Your assignment >> Only the lines from the one containing "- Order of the" through the one containing "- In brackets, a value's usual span" should be printed, exactly as they appear below, with both ends included.
■ ■ ■ ■
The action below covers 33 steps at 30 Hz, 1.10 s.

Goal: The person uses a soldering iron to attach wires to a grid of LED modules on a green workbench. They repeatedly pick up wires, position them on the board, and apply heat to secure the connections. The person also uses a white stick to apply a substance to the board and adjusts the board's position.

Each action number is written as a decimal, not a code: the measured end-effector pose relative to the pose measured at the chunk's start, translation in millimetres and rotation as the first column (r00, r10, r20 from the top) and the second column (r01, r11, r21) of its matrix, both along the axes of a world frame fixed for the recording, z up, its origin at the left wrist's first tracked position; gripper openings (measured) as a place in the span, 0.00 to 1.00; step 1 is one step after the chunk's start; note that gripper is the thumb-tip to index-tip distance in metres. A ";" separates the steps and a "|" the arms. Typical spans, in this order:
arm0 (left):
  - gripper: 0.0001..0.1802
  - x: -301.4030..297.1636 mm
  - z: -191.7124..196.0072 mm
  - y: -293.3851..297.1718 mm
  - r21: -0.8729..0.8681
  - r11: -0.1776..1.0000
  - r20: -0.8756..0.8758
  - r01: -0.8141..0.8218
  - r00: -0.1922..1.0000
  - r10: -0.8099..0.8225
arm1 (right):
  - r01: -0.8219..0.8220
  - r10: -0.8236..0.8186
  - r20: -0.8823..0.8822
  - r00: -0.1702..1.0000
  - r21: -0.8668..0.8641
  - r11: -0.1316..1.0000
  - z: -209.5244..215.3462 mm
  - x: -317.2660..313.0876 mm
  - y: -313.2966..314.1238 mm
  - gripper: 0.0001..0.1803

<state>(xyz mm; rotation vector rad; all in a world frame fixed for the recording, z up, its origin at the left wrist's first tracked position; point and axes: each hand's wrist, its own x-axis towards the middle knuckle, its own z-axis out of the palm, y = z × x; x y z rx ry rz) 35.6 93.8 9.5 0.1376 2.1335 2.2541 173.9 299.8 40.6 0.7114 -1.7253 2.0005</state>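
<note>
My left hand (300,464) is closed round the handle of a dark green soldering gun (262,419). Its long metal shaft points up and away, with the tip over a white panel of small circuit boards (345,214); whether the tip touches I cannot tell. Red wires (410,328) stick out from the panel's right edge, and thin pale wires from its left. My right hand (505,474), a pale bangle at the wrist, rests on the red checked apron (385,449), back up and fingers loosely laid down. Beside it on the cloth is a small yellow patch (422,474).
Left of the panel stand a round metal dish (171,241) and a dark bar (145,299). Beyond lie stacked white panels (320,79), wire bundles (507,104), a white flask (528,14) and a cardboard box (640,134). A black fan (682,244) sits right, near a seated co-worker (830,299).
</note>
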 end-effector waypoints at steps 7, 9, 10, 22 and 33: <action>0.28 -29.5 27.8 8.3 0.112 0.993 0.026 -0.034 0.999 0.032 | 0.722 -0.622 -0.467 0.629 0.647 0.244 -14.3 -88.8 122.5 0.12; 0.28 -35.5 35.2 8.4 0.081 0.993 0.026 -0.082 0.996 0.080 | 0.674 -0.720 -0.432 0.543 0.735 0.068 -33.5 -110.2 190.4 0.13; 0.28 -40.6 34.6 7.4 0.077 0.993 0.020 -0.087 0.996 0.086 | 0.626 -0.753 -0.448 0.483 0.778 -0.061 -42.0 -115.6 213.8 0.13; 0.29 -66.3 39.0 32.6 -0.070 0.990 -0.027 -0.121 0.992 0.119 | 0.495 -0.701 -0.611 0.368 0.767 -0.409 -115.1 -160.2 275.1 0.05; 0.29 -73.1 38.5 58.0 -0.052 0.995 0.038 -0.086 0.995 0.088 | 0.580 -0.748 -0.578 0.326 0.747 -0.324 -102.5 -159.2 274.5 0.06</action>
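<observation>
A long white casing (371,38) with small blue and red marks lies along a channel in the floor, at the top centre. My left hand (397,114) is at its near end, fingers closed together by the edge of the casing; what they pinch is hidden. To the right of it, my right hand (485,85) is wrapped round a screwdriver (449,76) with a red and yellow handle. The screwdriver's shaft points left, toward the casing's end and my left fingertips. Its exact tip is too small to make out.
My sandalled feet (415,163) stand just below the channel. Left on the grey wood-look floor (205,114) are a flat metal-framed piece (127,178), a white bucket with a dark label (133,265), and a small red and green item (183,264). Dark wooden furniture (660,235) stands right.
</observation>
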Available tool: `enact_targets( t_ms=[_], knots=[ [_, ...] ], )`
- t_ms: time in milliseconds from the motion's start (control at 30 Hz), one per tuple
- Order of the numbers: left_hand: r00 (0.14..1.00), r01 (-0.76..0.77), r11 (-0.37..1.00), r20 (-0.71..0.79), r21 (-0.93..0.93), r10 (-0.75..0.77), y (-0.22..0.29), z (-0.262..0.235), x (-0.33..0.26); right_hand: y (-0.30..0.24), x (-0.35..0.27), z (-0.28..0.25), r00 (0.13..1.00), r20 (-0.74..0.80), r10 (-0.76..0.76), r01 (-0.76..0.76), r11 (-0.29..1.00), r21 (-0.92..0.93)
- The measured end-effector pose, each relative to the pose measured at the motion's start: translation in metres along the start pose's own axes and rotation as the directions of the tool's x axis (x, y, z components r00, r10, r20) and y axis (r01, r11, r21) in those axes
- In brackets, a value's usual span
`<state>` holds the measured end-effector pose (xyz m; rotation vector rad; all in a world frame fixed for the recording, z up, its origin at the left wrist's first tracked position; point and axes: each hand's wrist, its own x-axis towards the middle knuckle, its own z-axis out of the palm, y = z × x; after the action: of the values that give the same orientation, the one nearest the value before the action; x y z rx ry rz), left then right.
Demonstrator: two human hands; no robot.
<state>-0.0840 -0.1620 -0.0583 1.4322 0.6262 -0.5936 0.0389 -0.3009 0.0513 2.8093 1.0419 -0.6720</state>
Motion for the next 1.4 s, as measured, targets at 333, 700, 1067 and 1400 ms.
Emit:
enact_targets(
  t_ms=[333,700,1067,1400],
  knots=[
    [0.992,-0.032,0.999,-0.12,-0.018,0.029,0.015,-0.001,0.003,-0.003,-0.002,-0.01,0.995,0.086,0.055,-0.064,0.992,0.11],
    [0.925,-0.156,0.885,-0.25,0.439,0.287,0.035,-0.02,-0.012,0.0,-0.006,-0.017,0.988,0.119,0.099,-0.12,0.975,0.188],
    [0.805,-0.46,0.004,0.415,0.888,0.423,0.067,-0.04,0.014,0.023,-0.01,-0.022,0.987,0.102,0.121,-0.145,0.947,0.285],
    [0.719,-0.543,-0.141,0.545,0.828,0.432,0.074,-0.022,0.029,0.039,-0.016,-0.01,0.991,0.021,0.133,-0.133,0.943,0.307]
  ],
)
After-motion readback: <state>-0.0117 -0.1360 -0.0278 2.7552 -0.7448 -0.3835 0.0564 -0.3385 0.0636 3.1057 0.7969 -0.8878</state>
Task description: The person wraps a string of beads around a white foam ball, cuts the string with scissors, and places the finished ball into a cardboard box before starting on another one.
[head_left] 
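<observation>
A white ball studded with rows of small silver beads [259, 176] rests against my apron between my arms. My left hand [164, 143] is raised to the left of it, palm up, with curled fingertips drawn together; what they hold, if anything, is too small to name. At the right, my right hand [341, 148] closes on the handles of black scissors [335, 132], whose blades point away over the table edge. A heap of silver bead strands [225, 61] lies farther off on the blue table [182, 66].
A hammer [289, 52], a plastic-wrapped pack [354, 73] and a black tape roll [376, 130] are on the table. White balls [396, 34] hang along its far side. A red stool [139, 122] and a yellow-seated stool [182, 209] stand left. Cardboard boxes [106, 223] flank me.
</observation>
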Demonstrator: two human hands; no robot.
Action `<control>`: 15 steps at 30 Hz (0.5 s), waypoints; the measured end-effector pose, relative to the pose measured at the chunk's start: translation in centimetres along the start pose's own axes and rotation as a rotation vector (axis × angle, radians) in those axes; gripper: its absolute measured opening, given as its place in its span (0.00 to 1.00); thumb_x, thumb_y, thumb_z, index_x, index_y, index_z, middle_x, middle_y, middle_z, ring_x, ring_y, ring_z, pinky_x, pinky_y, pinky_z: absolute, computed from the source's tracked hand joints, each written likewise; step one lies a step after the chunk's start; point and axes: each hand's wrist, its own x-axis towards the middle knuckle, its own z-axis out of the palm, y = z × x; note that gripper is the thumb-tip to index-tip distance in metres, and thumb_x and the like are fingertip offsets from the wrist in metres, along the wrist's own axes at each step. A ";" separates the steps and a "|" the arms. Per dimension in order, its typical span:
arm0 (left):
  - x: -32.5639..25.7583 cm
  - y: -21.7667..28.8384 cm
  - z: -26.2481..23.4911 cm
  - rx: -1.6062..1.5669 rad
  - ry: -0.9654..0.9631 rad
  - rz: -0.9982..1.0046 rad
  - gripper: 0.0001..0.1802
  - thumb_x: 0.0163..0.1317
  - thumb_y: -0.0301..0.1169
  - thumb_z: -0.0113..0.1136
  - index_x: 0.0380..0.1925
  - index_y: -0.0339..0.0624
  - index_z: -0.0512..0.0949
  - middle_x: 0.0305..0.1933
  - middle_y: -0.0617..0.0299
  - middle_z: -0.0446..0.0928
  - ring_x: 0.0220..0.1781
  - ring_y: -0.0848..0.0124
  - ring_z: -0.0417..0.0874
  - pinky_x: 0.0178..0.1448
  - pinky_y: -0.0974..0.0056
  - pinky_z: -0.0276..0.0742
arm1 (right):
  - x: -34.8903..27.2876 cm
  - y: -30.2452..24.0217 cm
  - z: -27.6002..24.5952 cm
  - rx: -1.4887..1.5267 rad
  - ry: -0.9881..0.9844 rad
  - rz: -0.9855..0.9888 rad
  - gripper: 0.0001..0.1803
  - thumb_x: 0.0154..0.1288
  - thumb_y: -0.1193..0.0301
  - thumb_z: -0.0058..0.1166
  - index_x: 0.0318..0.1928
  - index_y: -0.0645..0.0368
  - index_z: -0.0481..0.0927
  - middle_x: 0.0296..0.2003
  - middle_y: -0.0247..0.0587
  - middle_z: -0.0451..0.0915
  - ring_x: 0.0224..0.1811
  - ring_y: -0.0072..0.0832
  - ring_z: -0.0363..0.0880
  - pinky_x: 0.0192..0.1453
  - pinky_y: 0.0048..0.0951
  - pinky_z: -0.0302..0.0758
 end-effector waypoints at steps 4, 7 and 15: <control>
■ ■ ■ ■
Result below >>
- Order of the numbers: left_hand: r00 (0.14..1.00), r01 (-0.76..0.77), r11 (-0.37..1.00), r20 (-0.71..0.79), r21 (-0.93..0.93), r10 (-0.75..0.77), y (-0.22..0.29), z (-0.262..0.235), x (-0.33..0.26); right_hand: y (-0.30..0.24), x (-0.35..0.27), z (-0.28..0.25), r00 (0.13..1.00), r20 (-0.74..0.80), r10 (-0.76..0.76), r01 (-0.76..0.76), r11 (-0.29..1.00), r21 (-0.92..0.93)
- The measured end-effector pose, each relative to the pose measured at the motion's start: translation in metres along the start pose's own axes and rotation as the directions of the tool's x axis (x, y, z components r00, r10, r20) and y axis (r01, r11, r21) in those axes
- In brackets, a value's usual span

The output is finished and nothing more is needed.